A number of commodities and materials such as; for example, tobacco leaves, are prepared for shipment or handling by being grouped or arranged into bales of various sizes. Typically this is accomplished by collecting a number of the tobacco leaves and placing them in an agricultural bale compactor. The bale, once compacted, is held in its final shape by using encircling lengths of a fastening material such as string, twine, cord or the like. The so formed bales are thus given a uniform size which facilitates handing, shipment, and storage.
When the bales of tobacco leaves or other commodities arrive at their point of use such as a cigarette manufacturing facility, the bales must be undone so that the component leaves of tobacco or the like can be processed. Typically, this has been accomplished in the past by using a sharp cutting tool such as a knife to cut the encircling string or twine. These bales of tobacco are conventionally approximately 12 inches thick, 24 inches high and 36 inches long, and usually three or more bands of wrap are used to hold the bale together. As can well be appreciated, a number of these string or twine bands must be severed during the course of a normal day's operation. With so many cutting operations taking place, it is virtually certain that the person doing the cutting will inadvertently injure himself even when exercising a reasonable amount of care. As with any other repetative operation this standard of care wanes and the result is usually painful. Furthermore, a sharp cutting tool such as a knife or razor blade either becomes dull and must be sharpened, becomes misplaced and must be found, or becomes broken and must be discarded.

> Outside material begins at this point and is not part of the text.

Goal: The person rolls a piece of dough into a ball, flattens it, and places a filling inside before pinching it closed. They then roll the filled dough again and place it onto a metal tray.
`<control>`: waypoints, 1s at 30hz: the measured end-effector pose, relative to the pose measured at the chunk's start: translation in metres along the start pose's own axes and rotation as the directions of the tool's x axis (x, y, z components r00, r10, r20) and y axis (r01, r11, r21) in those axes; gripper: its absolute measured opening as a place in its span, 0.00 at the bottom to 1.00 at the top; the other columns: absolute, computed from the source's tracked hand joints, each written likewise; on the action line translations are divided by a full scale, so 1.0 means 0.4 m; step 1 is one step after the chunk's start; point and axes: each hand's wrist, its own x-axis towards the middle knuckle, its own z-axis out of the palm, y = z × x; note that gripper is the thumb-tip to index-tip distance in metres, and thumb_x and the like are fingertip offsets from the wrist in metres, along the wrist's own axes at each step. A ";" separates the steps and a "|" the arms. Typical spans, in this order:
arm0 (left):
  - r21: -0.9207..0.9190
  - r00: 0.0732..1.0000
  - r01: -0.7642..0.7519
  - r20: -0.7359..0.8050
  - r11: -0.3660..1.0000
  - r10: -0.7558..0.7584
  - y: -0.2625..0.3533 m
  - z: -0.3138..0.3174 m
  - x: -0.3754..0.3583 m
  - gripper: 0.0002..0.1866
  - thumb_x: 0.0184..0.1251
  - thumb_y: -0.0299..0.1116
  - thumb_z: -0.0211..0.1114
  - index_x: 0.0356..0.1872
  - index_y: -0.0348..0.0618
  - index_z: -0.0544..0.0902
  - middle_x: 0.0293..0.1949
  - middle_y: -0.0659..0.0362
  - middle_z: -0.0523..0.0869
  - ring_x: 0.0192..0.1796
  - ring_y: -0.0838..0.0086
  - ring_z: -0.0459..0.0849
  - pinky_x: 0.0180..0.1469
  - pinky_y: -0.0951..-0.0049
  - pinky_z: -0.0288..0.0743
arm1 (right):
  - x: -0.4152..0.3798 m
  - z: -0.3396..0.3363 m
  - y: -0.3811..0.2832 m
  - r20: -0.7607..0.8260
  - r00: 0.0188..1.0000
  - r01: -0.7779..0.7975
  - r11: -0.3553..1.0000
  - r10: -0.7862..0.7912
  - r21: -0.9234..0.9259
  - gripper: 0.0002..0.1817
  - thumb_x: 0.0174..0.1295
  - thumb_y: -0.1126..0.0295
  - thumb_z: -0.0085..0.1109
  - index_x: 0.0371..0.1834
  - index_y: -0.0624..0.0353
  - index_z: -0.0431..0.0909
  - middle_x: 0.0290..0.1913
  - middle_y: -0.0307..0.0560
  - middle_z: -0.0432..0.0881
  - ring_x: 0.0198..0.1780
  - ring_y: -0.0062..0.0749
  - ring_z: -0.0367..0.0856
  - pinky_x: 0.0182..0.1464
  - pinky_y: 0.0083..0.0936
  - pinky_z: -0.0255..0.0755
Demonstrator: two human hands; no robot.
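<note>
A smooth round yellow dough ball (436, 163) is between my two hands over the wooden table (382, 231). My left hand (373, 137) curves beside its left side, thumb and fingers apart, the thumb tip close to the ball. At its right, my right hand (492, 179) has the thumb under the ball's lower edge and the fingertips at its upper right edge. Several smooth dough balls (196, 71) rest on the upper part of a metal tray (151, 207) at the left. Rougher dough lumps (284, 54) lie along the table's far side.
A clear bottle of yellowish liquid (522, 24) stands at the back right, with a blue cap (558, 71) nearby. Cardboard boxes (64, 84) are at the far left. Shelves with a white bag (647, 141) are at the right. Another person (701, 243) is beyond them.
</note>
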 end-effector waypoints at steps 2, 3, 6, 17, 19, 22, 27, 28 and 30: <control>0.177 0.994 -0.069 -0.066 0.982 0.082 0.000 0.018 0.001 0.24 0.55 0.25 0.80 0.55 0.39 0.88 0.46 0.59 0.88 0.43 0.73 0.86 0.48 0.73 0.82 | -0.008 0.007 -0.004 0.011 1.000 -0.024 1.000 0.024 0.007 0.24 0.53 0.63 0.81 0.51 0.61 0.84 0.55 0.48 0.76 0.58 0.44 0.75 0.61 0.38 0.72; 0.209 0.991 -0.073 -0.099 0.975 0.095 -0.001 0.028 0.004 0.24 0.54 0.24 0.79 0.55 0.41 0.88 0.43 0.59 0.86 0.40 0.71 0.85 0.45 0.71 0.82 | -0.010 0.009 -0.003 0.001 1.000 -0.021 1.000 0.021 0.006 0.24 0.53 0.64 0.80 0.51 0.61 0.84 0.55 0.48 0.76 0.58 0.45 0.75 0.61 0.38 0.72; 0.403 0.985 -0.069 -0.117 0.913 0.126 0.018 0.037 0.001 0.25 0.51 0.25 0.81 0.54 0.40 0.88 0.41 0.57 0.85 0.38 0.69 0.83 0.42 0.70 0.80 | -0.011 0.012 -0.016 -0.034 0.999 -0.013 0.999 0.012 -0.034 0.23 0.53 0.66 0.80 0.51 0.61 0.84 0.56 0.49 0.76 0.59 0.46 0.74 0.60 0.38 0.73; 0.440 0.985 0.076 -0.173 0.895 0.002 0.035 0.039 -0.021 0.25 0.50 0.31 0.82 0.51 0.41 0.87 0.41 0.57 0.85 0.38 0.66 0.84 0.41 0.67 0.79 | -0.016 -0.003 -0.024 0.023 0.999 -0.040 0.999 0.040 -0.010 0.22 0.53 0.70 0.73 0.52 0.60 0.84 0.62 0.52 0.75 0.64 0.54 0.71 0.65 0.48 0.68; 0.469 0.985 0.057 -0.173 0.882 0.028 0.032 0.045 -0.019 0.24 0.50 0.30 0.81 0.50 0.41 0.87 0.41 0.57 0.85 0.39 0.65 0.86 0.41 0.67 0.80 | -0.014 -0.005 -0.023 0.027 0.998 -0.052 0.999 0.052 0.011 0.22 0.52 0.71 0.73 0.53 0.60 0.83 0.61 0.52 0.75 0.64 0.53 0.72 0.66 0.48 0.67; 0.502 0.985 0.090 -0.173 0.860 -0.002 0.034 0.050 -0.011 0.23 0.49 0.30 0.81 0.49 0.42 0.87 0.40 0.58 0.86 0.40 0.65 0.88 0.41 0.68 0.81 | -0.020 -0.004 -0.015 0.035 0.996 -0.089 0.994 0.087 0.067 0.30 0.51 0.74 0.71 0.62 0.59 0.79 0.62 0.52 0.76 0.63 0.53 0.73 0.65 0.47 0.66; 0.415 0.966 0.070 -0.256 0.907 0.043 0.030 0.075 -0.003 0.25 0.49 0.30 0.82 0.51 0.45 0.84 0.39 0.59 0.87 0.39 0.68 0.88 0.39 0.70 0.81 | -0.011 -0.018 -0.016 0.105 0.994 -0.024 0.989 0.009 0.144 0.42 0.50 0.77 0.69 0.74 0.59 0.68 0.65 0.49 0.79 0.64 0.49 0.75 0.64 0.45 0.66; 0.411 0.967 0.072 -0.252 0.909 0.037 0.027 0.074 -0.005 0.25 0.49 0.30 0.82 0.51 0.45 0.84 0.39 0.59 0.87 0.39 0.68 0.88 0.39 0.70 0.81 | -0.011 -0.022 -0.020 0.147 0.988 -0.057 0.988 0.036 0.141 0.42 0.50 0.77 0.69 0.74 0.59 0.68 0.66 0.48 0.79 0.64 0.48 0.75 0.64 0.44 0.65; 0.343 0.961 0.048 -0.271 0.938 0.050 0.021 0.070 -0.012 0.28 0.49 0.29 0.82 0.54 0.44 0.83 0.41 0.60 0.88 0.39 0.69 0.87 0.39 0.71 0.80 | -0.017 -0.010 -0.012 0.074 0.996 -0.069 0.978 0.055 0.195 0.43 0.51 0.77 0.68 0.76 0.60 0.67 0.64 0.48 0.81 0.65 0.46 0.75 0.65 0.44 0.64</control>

A companion problem is one of disposal of the string or twine after it has been cut and removed from the bale. Although it is not a difficult task to throw one severed piece of string into a proper trash receptacle, the collecting and disposing of numerous such pieces of string becomes a chore which is not always attended to. If pieces of the securing twine are left lying about, they are apt to become mixed in with the material being unbundled and processed. In the case of materials which will eventually be used by the consumer, such as tobacco leaves that will be used in the making of cigarettes, the inclusion of a contaminant such as a piece of string is very undesirable. The consumer will understandably be upset if he discovers a foreign contaminant such as a section of string in his cigarette. Thus it is important to keep the sections of severed string out of the tobacco.
Accordingly, it may be seen that a need exists for a string or twine severing or breaking means which includes some way to collect the severed string to aid in its disposal. This string remover must be safe, durable, easy to operate, reliable and uncomplicated.
It is an object of the present invention to provide a string remover.
Another object of the present invention is to provide a string remover and collecting assembly.
A further object of the present invention is to provide a string remover that is power driven.
Yet another object of the present invention is to provide a string remover that can be used by an unskilled worker.
Still another object of the present invention is to provide a string remover that does not become dull or broken and that is not easily lost.
As will be set forth in greater detail in the description of the preferred embodiment, as set forth hereinafter, the string remover in accordance with the present invention includes a rotatable shank that carries at least a pair of generally parallel spaced fingers at one end. The other end of the shank is sized to fit into the chuck of a conventional power hand drill or another similar rotary power means. A push-off plate, having an enlarged planar face, is secured to one end of a sleeve that slideably encircles the shank with the two spaced fingers of the shank protruding through the push-off plate. A handwheel is secured to a suitable bearing that is, in turn, carried on the sleeve of the push-off member. In use, the string remover is placed so that the two fingers straddle the string or twine band that is encircling the tobacco bale. Actuation of the power means causes the fingers to rotate thereby wrapping the string about the fingers. The string is tensioned until it breaks and is then taken up on the rotating fingers. After the string has been wrapped on the fingers, the push-off plate can be slid axially along the fingers to slide the string off the fingers and into a suitable container.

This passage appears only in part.